§ **Instructions to follow**
Pull out every line in the data that has the string "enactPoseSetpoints" in it.
++++++++++
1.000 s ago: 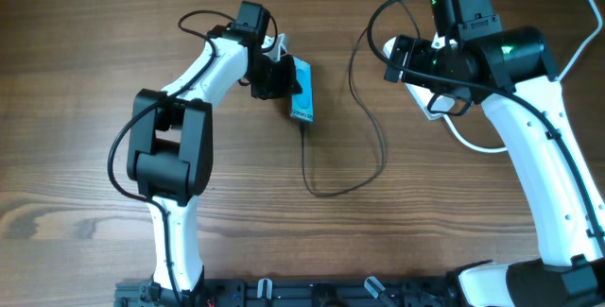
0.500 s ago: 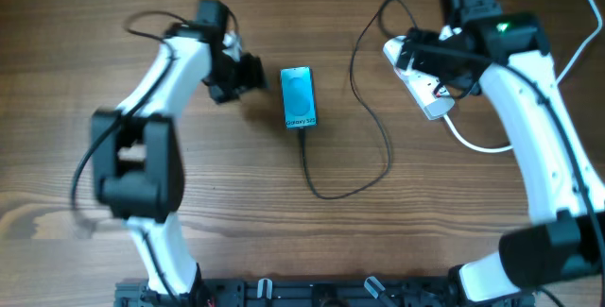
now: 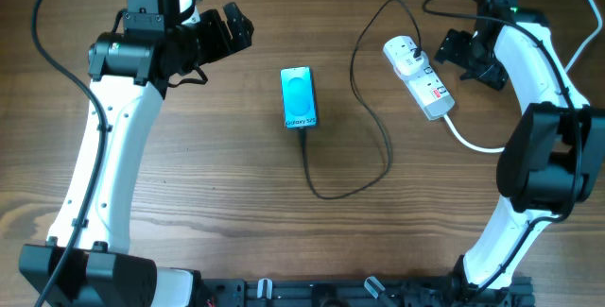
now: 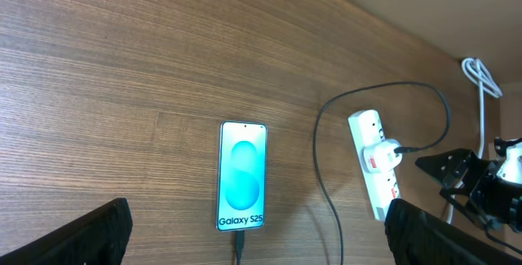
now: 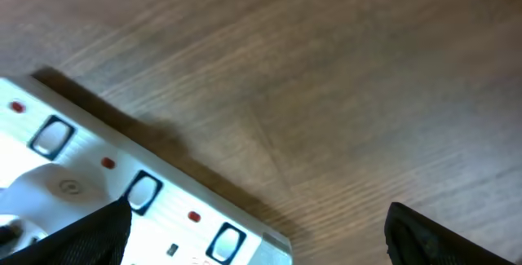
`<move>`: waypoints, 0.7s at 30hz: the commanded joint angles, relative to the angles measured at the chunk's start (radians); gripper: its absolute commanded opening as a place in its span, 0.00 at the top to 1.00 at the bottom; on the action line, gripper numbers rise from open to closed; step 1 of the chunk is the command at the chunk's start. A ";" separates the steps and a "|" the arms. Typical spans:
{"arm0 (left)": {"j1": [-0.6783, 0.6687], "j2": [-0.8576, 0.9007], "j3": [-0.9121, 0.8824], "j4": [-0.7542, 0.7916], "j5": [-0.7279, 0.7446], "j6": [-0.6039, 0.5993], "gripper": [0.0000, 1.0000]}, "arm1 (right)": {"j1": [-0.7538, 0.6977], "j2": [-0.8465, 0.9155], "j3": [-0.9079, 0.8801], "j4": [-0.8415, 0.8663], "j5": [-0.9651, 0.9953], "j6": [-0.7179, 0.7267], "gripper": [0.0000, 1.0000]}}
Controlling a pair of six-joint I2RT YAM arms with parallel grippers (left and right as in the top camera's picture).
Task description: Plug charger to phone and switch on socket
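Phone [image 3: 298, 97] lay flat and screen up, glowing cyan, in the middle of the wooden table [image 3: 236, 203], with the charger [image 3: 383, 146] meeting its lower edge. From there the thin black cable ran toward the near edge, curled round and climbed in a wide loop to a black plug [image 3: 417, 54] seated in the socket [image 3: 423, 82]. The socket sat slanted, well apart from the phone on its right, with a thick white cord [image 3: 473, 143] trailing from its near end. The left gripper [image 3: 234, 29] hung to the left of the phone, clear of it, its 2 fingers spread wide and empty. The right gripper [image 3: 466, 59] hovered just beside the socket, on the side away from the phone, its fingers likewise parted and holding nothing. Whether the switches [image 5: 143, 190] were on could not be told.
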 commanded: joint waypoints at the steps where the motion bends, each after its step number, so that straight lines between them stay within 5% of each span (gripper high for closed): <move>1: -0.002 0.006 -0.006 0.002 -0.013 -0.010 0.00 | -0.002 0.037 0.002 0.011 -0.054 -0.050 0.00; 21: -0.002 0.006 -0.006 0.002 -0.013 -0.010 0.00 | -0.017 0.093 0.002 0.044 -0.107 -0.109 0.00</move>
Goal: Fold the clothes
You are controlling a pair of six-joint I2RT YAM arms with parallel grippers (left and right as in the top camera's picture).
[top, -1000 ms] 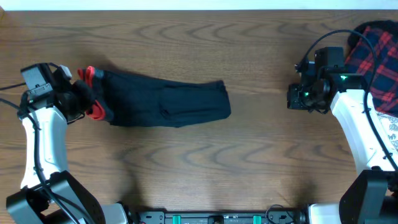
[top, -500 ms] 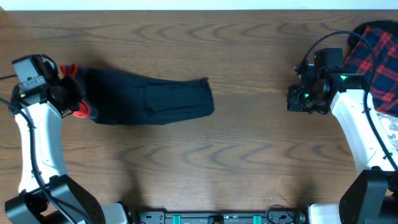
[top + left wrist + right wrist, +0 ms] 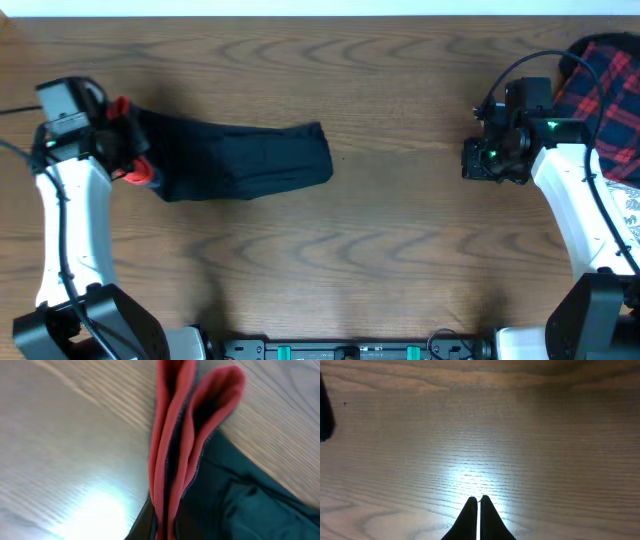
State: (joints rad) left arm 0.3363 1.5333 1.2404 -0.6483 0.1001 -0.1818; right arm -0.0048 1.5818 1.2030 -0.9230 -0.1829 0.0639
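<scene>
The clothes, black trousers, lie as a long folded strip across the left half of the table, their red-orange waistband edge at the far left. My left gripper is shut on that waistband end. In the left wrist view the red-orange folds run up from between my jaws, with black fabric to the right. My right gripper is shut and empty over bare wood, at the right in the overhead view. A dark edge of the trousers shows at its far left.
A red-and-black plaid garment lies at the table's back right corner, with a white printed cloth just below it at the right edge. The right arm stands beside both.
My left gripper pulled the waistband end to the left, then came back slightly right. The trousers slid left with it, and their right end now lies further left.
</scene>
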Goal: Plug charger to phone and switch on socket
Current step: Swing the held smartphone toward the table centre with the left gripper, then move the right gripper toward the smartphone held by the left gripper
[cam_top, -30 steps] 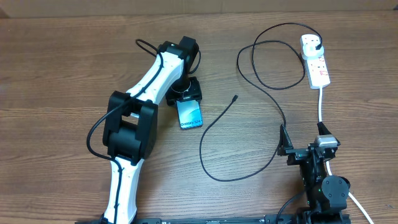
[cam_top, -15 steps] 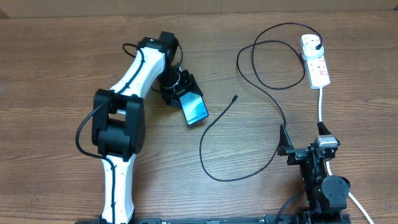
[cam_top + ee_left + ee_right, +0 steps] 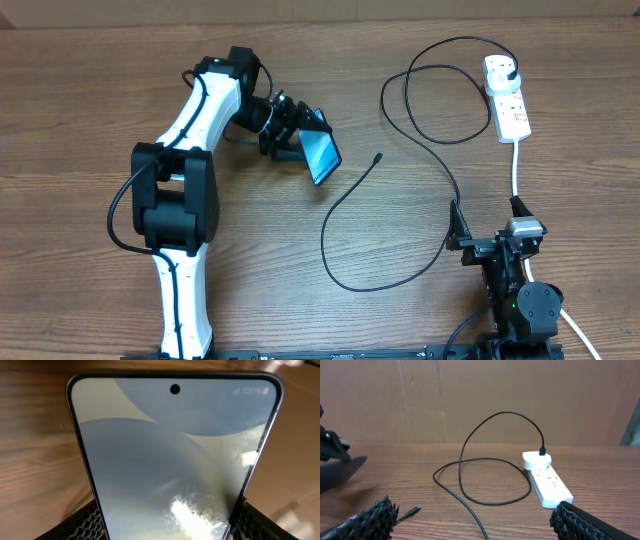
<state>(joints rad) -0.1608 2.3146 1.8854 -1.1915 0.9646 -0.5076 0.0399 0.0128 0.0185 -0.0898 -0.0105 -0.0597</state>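
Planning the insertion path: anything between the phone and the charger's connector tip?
Only bare table between phone and connector tip, seen in the overhead view.

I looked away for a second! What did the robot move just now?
The left jaws kept their hold on the phone, lifted and tilted it, and swung it toward the far side of the table and a bit right, nearer the tip of the charger. The left arm's elbow swung left. The charger, the socket and the right arm stayed put.
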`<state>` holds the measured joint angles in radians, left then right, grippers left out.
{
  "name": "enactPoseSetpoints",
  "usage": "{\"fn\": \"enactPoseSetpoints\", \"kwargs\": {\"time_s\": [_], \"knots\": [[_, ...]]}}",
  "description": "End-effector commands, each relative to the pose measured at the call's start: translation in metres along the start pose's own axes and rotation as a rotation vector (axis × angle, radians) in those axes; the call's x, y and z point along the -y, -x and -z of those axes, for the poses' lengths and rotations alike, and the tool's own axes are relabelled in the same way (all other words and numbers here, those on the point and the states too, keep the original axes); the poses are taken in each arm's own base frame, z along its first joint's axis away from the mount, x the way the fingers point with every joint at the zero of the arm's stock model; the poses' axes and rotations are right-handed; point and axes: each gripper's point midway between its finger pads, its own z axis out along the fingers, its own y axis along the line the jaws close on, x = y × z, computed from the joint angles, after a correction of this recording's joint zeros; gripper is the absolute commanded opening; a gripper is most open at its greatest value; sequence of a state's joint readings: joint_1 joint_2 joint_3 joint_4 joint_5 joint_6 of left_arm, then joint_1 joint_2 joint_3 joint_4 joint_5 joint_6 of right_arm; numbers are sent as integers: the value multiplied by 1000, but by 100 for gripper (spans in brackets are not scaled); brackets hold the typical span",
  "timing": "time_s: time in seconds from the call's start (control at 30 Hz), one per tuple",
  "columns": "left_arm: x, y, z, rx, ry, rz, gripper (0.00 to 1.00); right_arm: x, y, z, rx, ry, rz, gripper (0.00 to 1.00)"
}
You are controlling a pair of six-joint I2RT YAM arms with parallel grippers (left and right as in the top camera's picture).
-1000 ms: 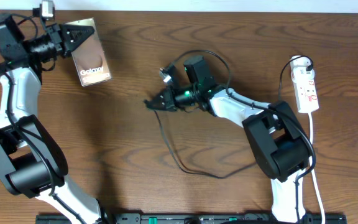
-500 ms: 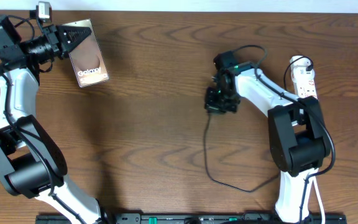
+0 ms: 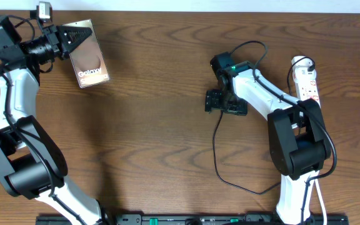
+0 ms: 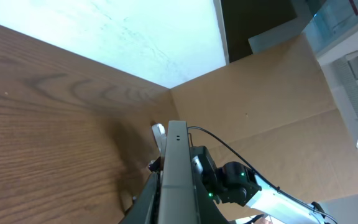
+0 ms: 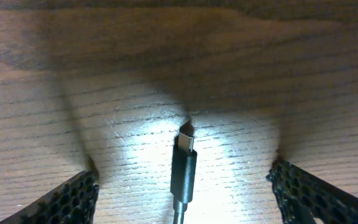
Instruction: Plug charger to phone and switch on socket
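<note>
Both jaws of the right gripper (image 5: pixel 186 186) stand wide apart, and the charger (image 5: pixel 184 167) lies with its plug tip flat on the table (image 3: pixel 155 137) between them, touching neither — nothing is held there. The left gripper (image 3: pixel 72 37) is clamped on an edge of the phone (image 3: pixel 91 57), far across the table at the left rear. We judge two risks: a closing pinch may catch the plug askew, so it meets the port crooked; and the phone may swivel in its edge grip. The socket (image 3: pixel 307 87) lies at the far right. We see no container.

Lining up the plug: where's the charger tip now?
In the right wrist view, the charger tip lies on the table between the open right gripper fingers.
</note>
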<state>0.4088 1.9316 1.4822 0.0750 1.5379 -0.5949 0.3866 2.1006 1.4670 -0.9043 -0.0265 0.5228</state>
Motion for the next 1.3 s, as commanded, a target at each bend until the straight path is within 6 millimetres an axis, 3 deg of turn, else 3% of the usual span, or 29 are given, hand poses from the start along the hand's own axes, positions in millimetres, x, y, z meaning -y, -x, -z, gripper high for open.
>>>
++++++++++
§ **Exercise answer**
  "name": "enactPoseSetpoints",
  "usage": "{\"fn\": \"enactPoseSetpoints\", \"kwargs\": {\"time_s\": [_], \"knots\": [[_, ...]]}}",

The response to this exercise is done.